**What needs to be done:** Every line of the data below is to be duplicated exactly, pictures excepted.

:: Material provided

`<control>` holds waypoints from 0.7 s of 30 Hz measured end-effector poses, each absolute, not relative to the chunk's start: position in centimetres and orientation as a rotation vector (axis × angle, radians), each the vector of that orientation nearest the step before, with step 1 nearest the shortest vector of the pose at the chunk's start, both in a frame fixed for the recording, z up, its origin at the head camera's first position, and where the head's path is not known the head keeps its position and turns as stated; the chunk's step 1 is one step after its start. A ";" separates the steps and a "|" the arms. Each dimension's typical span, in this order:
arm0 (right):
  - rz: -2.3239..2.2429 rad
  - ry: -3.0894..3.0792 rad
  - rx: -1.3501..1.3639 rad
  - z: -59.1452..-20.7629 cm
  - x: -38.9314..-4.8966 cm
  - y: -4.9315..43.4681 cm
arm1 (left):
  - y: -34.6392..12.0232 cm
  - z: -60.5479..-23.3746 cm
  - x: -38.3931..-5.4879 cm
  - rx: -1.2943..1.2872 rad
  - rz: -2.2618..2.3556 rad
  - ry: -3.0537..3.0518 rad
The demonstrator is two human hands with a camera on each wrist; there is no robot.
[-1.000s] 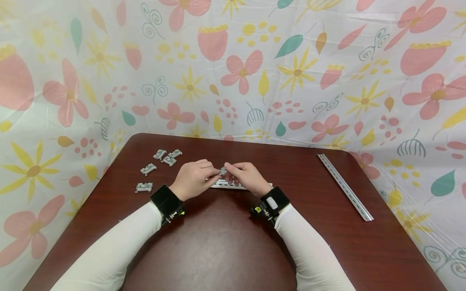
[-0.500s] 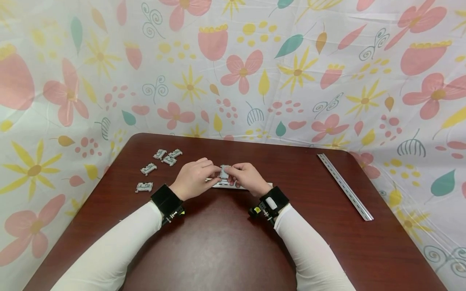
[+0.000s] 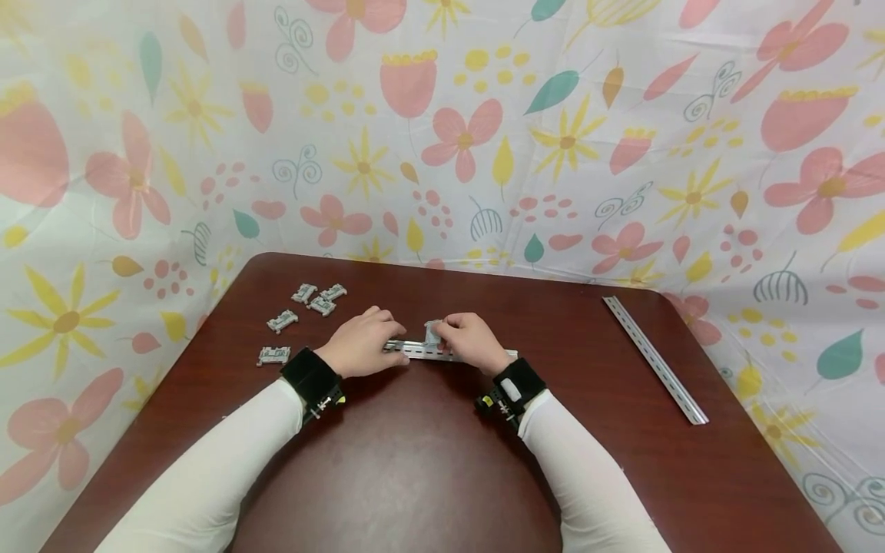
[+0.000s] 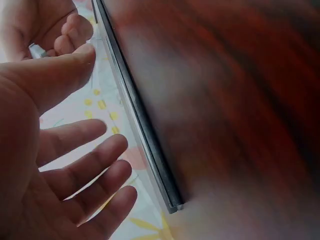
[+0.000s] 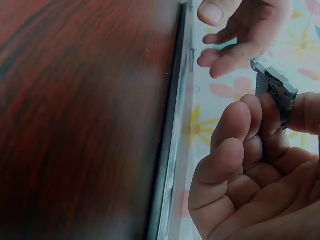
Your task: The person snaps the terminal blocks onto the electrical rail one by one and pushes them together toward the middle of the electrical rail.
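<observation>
My right hand point(image 3: 477, 343) pinches a grey terminal block point(image 3: 432, 333) between thumb and fingers. In the right wrist view the terminal block point(image 5: 276, 90) stands on edge in that pinch, the other fingers curled toward the palm. Below it in the head view, a slotted metal DIN rail point(image 3: 415, 351) lies across the table; part of its right side is hidden behind the hand. My left hand point(image 3: 362, 343) is at the rail's left end. The left wrist view shows the left hand's fingers point(image 4: 95, 162) spread and holding nothing, with the rail point(image 4: 145, 125) alongside.
Several loose terminal blocks point(image 3: 282, 321) lie on the table's left side. A second DIN rail point(image 3: 655, 359) rests at an angle on the right. Behind the dark wooden table point(image 3: 401, 461) hangs a flowered curtain point(image 3: 456, 215).
My left hand has let go of the terminal block and moved left to the rail's end. The right hand still pinches the block, now turned upright and lower over the rail.
</observation>
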State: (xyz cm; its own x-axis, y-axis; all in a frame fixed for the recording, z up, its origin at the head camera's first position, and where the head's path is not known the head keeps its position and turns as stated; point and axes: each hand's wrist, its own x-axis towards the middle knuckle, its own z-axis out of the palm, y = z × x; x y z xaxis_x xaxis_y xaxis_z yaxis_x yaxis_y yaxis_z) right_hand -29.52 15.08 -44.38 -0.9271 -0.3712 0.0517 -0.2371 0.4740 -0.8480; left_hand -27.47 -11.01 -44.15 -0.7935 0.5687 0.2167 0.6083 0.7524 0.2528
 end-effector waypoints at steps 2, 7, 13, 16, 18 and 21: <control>-1.414 2.608 -0.543 -44.3 -29.6 14.9 | -11.1 -44.1 -27.6 -0.948 -0.488 -2.851; -1.301 2.657 -0.559 -44.4 -29.9 14.1 | -11.3 -44.2 -27.9 -0.924 -0.505 -2.931; -1.060 2.780 -0.580 -44.2 -30.1 12.8 | -11.5 -44.7 -28.2 -0.914 -0.506 -2.955; -0.954 2.841 -0.584 -43.9 -30.2 12.1 | -11.6 -44.8 -28.3 -0.928 -0.516 -2.941; -0.903 2.860 -0.577 -43.9 -30.3 11.6 | -11.6 -44.9 -28.3 -0.938 -0.520 -2.932; -0.835 2.872 -0.545 -43.7 -30.3 10.9 | -11.6 -44.9 -28.2 -0.945 -0.505 -2.933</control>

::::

**Answer below:**
`<control>` holds waypoints from 0.7 s of 30 Hz measured end-effector poses, each absolute, not relative to the chunk's start: position in centimetres and orientation as a rotation vector (axis × angle, radians), each the vector of that orientation nearest the step before, with step 1 nearest the shortest vector of the pose at the chunk's start, both in a frame fixed for the recording, z up, its origin at the head camera's first position, and where the head's path is not known the head keeps its position and turns as stated; the chunk's step 1 is one step after its start. A ";" separates the steps and a "|" the arms. Each dimension's typical span, in this order:
arm0 (right):
  - rz: -2.3239..2.2429 rad
  - ry: -3.0894..3.0792 rad
  - rx: -1.3501..1.3639 rad
  - z: -59.1452..-20.7629 cm
  - x: -38.9314..-4.8966 cm
  - y: -4.9315..43.4681 cm
arm1 (left):
  - y: -34.6392..12.0232 cm
  - z: -60.5479..-23.3746 cm
  - x: -38.3931..-5.4879 cm
  - rx: -1.2943..1.2872 rad
  - rz: -2.2618..2.3556 rad
  - ry: -3.0537..3.0518 rad
The demonstrator is two human hands with a camera on each wrist; there is no robot.
[-1.000s] 
[-0.500s] 
[+0.000s] 
[+0.000s] 
[+0.000s] 
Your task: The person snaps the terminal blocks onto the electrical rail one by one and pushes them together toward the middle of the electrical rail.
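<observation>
My right hand point(image 3: 477, 343) pinches a grey terminal block point(image 3: 432, 333) between thumb and fingers. In the right wrist view the terminal block point(image 5: 276, 90) stands on edge in that pinch, the other fingers curled toward the palm. Below it in the head view, a slotted metal DIN rail point(image 3: 415, 351) lies across the table; part of its right side is hidden behind the hand. My left hand point(image 3: 362, 343) is at the rail's left end. The left wrist view shows the left hand's fingers point(image 4: 95, 162) spread and holding nothing, with the rail point(image 4: 145, 125) alongside.
Several loose terminal blocks point(image 3: 282, 321) lie on the table's left side. A second DIN rail point(image 3: 655, 359) rests at an angle on the right. Behind the dark wooden table point(image 3: 401, 461) hangs a flowered curtain point(image 3: 456, 215).
My left hand has let go of the terminal block and moved left to the rail's end. The right hand still pinches the block, now turned upright and lower over the rail.
</observation>
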State: (xyz cm; its own x-axis, y-axis; all in a frame fixed for the recording, z up, its origin at the head camera's first position, and where the head's path is not known the head keeps its position and turns as stated; point and axes: each hand's wrist, its own x-axis towards the middle knuckle, its own z-axis out of the palm, y = z × x; x y z xaxis_x xaxis_y xaxis_z yaxis_x yaxis_y yaxis_z) right_hand -29.52 15.08 -44.38 -0.9271 -0.3712 0.0517 -0.2371 0.4740 -0.8480; left_hand -27.47 -11.01 -44.15 -0.7935 0.5687 0.2167 0.6083 0.7524 0.2528
 end-effector waypoints at steps 2, 7, 13, 16, 18 and 21: <control>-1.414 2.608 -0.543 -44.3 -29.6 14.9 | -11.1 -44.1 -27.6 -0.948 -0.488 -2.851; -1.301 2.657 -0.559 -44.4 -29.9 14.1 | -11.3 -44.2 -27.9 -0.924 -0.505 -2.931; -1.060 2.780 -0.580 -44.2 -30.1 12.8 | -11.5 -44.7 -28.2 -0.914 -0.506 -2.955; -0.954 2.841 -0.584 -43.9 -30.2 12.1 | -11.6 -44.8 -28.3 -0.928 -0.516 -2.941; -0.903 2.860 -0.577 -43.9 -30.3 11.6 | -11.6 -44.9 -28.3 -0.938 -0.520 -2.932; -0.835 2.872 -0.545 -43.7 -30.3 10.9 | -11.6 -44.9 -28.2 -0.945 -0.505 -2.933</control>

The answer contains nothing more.